Es gibt noch eine ganze Reihe von Punkten, die man diskutieren könnte – inhaltlicher wie methodischer Art, z.B. inwiefern das Urteil über die Arztgruppen nicht durch die vorherigen Therapieerfahrungen bestimmt ist, also möglicherweise ebenfalls selektionsabhängig.
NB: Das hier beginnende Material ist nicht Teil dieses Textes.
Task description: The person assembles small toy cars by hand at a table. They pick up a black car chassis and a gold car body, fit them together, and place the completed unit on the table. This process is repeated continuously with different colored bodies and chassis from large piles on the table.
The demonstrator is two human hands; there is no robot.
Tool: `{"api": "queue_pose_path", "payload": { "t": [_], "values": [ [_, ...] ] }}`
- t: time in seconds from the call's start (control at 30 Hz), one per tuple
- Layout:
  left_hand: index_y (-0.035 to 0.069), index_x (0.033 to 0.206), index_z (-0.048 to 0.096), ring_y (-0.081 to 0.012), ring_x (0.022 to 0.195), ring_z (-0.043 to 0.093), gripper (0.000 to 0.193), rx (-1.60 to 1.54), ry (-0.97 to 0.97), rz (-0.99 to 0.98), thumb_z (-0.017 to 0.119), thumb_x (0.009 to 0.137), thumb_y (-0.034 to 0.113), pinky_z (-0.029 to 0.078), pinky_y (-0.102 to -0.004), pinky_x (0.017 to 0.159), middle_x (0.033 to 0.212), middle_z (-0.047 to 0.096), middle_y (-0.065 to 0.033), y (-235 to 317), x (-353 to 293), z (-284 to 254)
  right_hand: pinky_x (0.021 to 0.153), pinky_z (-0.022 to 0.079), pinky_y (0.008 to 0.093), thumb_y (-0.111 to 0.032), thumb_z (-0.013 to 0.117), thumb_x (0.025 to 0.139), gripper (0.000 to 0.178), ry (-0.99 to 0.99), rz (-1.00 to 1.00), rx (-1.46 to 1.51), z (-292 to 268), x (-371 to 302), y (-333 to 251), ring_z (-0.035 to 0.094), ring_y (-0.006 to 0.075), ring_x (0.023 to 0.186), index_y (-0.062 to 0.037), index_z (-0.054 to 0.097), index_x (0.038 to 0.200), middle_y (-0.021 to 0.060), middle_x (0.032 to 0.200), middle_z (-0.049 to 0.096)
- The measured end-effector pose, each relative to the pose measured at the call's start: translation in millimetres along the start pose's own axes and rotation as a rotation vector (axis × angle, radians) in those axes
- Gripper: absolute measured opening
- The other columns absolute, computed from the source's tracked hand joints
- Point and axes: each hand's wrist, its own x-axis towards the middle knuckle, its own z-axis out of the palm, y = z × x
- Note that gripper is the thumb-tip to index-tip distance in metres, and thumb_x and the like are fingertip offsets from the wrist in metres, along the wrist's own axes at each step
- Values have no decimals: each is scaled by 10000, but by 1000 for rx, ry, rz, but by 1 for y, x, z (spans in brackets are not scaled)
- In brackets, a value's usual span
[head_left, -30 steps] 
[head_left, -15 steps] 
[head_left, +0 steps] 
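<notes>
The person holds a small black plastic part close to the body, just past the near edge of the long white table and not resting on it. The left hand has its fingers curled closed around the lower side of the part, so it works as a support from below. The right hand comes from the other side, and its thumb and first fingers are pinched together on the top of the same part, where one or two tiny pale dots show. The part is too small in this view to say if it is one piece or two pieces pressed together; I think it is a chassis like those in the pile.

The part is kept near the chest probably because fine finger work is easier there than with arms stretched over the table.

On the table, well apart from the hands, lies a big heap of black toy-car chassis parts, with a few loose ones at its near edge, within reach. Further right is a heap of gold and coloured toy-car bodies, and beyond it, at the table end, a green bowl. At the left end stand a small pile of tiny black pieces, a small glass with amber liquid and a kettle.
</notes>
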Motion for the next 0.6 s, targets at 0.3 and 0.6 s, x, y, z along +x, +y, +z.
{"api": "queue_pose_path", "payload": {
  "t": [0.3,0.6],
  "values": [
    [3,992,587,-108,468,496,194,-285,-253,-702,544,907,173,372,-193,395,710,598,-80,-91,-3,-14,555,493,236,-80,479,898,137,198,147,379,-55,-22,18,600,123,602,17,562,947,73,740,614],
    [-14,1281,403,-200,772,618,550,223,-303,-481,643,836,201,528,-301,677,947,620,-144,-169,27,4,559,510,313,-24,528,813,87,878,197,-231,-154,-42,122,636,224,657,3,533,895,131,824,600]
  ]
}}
Ich will es zunächst einmal dabei bewenden lassen und stattdessen auf einen kürzlich zum gleichen Thema erschienenen Artikel in der Zeitschrift für Allgemeinmedizin verwiesen (Schmacke et al.: Gehört, gesehen und verstanden werden: Überlegungen zu den Lehren aus der Homöopathieforschung, ZfA 6/2014). Dort hat man die Einstellung von Patienten zur Homöopathie mit qualitativen Interviews untersucht. Das gibt natürlich keinen Aufschluss über die empirische Verteilung von Einstellungsmustern, aber es lässt gut einzelne subjektive Begründungsmuster für die Inanspruchnahme von homöopathischen Leistungen erkennen. Besonders interessant fand ich die Hinweise darauf, dass in der Homöopathie offensichtlich nach einer gewissen Zeit widerspruchslos gemacht wird, was der Arzt sagt – weil er ja eine Vertrauensperson ist, sie sich wirklich Gedanken um einen macht. Da verkehrt sich dann die scheinbar bessere Qualität des Arzt-Patientenverhältnisses in der Homöopathie in eine Art höriger Duldsamkeit.